_EXERCISE REQUIREMENTS:_ Which lines of the records below contain the word "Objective"? Show each one.

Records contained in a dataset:
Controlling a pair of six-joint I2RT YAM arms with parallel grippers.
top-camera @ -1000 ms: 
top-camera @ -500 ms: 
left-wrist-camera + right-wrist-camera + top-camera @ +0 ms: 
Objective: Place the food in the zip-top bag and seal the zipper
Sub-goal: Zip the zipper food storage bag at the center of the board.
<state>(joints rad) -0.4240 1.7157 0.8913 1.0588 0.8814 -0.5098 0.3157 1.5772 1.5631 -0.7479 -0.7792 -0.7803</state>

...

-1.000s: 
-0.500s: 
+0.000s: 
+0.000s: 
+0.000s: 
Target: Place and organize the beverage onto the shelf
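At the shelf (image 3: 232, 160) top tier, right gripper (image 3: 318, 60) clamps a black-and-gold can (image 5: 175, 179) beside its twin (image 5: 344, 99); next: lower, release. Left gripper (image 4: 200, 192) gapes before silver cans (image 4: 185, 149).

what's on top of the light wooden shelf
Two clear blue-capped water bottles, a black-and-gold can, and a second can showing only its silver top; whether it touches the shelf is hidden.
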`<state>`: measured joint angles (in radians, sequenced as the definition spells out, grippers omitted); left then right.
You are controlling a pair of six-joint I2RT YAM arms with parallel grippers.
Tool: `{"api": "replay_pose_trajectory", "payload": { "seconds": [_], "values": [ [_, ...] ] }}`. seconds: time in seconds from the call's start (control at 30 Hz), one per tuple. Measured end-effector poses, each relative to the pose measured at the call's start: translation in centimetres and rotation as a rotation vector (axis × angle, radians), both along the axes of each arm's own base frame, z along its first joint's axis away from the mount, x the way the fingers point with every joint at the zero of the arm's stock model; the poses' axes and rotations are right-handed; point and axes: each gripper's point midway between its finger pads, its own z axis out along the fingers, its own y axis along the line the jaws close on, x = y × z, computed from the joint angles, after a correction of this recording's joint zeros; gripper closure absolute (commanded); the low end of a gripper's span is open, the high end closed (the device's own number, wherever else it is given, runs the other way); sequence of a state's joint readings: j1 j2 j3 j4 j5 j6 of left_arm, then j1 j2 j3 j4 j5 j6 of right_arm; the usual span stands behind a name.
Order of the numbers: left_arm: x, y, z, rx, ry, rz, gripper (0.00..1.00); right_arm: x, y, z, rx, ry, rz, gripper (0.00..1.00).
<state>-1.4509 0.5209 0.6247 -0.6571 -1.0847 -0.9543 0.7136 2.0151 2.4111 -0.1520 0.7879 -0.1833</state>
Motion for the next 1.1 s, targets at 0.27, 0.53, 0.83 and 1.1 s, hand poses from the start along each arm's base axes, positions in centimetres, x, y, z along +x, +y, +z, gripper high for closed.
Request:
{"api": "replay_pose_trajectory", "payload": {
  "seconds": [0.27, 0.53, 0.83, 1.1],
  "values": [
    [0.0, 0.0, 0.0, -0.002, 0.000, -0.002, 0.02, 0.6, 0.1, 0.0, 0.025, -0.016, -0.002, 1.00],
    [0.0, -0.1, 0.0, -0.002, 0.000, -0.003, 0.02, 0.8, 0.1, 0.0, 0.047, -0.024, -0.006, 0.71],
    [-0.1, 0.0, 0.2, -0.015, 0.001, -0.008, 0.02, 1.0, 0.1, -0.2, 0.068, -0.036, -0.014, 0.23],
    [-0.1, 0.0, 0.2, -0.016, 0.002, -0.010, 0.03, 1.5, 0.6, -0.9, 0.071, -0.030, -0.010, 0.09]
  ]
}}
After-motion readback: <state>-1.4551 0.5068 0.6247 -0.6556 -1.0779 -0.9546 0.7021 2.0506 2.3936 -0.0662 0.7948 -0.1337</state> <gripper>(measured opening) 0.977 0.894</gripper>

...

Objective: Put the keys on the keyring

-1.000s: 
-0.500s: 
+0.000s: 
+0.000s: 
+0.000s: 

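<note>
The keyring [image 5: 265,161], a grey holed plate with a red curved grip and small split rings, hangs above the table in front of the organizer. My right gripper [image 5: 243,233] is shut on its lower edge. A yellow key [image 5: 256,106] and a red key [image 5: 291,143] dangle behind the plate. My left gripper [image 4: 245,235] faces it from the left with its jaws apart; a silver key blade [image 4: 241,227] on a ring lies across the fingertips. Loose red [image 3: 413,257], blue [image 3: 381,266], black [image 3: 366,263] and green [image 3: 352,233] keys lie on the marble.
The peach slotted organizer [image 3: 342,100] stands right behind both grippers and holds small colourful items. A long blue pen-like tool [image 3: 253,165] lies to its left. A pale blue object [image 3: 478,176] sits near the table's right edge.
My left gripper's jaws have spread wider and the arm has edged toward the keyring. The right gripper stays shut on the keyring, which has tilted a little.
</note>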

_SOLUTION TO THIS EXERCISE:_
Objective: Place the food in the zip-top bag and seal the zipper
Objective: Put the keys on the keyring

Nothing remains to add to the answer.